= Data segment =
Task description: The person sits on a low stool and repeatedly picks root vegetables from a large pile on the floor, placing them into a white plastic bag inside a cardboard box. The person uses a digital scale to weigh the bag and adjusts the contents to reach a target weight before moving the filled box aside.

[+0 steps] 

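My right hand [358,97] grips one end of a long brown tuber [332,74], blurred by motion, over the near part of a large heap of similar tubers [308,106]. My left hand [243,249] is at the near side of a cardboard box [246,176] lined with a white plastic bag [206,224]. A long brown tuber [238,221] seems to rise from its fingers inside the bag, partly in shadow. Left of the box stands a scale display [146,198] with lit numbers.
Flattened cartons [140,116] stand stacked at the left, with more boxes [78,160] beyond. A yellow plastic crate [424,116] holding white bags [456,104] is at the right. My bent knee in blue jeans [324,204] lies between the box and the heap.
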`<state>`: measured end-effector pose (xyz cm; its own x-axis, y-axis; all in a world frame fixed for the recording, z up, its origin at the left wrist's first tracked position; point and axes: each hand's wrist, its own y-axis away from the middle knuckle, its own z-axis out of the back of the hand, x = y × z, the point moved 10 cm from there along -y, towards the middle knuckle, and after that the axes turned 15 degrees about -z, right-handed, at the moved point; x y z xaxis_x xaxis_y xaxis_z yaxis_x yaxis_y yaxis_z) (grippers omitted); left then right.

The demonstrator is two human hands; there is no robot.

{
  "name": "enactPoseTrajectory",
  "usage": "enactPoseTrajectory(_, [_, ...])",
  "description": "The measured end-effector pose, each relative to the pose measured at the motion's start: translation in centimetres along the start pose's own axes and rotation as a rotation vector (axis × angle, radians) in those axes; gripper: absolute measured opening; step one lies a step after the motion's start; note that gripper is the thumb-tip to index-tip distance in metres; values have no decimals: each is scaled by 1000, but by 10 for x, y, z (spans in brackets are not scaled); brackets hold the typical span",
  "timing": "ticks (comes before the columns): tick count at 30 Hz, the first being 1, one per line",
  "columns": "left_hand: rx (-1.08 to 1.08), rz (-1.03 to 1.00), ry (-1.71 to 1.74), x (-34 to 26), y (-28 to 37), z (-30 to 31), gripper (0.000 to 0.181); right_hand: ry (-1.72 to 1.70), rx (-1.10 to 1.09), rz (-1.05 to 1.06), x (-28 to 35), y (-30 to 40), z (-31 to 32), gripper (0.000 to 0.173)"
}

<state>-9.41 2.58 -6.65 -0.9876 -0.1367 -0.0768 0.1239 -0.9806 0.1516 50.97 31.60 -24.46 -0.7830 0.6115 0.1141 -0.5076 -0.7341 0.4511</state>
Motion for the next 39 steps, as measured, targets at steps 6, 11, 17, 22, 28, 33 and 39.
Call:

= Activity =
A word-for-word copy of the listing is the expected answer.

= Solution =
Task description: The person sits on a low stool and repeatedly picks root vegetables from a large pile on the floor, placing them into a white plastic bag inside a cardboard box. The person uses a digital scale to weigh the bag and adjusts the contents to reach a target weight before moving the filled box aside.

[+0 steps] 

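My right hand [358,97] grips one end of a long brown tuber [332,74], blurred by motion, over the near part of a large heap of similar tubers [308,106]. My left hand [243,249] is at the near side of a cardboard box [246,176] lined with a white plastic bag [206,224]. A long brown tuber [238,221] seems to rise from its fingers inside the bag, partly in shadow. Left of the box stands a scale display [146,198] with lit numbers.
Flattened cartons [140,116] stand stacked at the left, with more boxes [78,160] beyond. A yellow plastic crate [424,116] holding white bags [456,104] is at the right. My bent knee in blue jeans [324,204] lies between the box and the heap.
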`<state>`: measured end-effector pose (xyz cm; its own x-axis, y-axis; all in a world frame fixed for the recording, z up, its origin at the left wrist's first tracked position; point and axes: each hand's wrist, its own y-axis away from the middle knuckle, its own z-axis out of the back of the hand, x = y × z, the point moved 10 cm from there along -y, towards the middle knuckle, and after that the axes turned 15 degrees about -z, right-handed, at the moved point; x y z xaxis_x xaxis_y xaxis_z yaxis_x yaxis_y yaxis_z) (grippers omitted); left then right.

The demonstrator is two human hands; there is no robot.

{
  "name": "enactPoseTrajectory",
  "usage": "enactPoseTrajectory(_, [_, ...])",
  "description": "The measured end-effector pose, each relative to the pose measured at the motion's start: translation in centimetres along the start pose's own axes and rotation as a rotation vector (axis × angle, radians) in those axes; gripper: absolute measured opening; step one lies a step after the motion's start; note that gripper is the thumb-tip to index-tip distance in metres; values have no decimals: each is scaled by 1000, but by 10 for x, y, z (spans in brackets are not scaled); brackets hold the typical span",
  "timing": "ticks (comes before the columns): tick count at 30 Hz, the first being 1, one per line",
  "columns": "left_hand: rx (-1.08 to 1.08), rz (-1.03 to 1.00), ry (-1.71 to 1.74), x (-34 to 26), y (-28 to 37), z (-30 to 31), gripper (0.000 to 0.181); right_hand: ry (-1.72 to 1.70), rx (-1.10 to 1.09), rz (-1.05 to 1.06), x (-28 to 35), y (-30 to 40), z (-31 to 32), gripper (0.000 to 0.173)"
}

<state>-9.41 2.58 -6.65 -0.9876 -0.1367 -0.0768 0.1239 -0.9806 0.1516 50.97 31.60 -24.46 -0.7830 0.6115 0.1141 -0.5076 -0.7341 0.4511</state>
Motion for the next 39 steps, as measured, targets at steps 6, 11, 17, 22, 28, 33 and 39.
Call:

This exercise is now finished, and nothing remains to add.